··· DATA FOR THIS TASK
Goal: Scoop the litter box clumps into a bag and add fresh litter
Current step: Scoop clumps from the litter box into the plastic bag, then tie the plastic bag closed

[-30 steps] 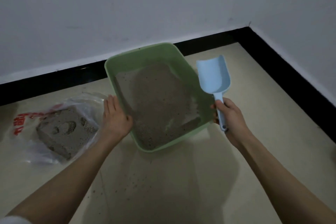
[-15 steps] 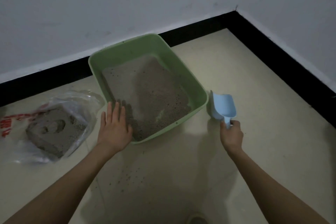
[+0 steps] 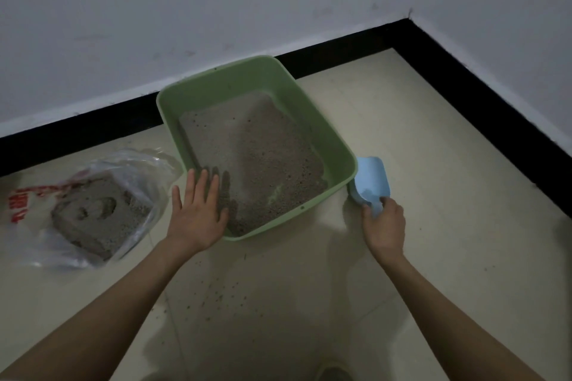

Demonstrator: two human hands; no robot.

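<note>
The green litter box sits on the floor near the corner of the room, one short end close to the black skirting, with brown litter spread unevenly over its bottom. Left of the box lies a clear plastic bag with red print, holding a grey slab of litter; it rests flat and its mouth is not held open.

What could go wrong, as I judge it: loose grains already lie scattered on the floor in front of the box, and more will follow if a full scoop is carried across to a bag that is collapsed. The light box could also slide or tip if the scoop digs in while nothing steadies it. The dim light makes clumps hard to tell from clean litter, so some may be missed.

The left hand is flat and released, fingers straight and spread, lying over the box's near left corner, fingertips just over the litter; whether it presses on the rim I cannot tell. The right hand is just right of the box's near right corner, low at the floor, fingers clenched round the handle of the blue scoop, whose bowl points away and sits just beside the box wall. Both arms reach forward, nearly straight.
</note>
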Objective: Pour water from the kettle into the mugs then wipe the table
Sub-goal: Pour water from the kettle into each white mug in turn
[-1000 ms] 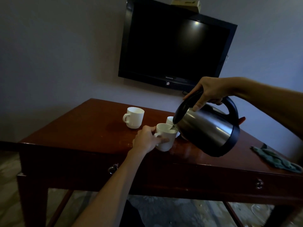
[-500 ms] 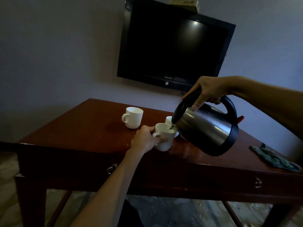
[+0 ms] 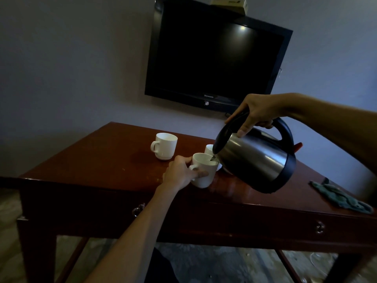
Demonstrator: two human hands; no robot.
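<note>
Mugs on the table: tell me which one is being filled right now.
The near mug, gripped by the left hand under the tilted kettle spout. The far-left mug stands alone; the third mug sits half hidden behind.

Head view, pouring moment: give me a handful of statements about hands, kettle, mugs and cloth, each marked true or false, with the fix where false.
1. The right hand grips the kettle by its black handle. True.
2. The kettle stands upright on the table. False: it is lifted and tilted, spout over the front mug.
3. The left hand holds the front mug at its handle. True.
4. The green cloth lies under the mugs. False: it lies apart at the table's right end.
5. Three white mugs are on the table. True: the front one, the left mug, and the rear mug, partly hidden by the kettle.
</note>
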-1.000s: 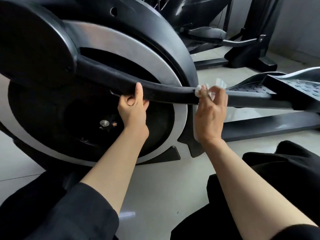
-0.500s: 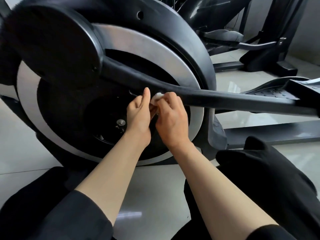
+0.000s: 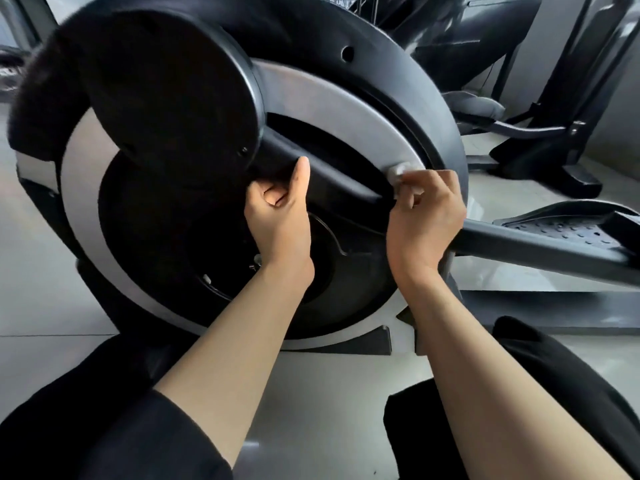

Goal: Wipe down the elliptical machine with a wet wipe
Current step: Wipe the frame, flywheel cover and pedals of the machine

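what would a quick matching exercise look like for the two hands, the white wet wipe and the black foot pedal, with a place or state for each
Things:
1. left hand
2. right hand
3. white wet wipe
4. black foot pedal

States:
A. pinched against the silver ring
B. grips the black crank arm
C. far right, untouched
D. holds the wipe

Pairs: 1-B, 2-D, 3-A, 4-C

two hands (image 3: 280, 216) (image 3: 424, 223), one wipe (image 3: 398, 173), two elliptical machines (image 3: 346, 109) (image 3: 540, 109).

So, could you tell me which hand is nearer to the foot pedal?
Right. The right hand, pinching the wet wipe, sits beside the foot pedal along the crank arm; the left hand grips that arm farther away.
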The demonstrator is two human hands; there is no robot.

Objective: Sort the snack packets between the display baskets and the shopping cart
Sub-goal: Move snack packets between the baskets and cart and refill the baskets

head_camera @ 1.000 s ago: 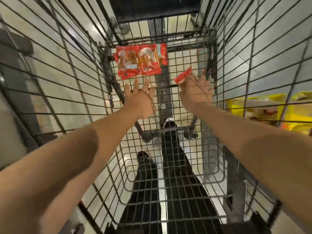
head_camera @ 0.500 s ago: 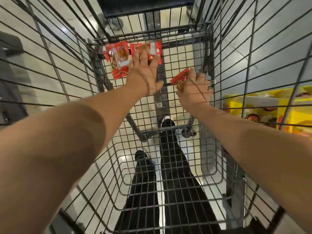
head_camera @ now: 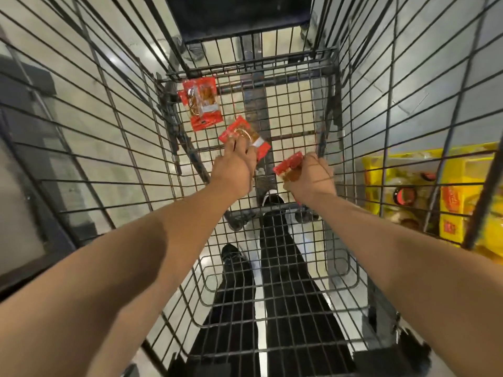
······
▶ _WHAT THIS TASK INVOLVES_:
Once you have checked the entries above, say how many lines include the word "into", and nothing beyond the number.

▶ _EXERCISE RESULT_:
4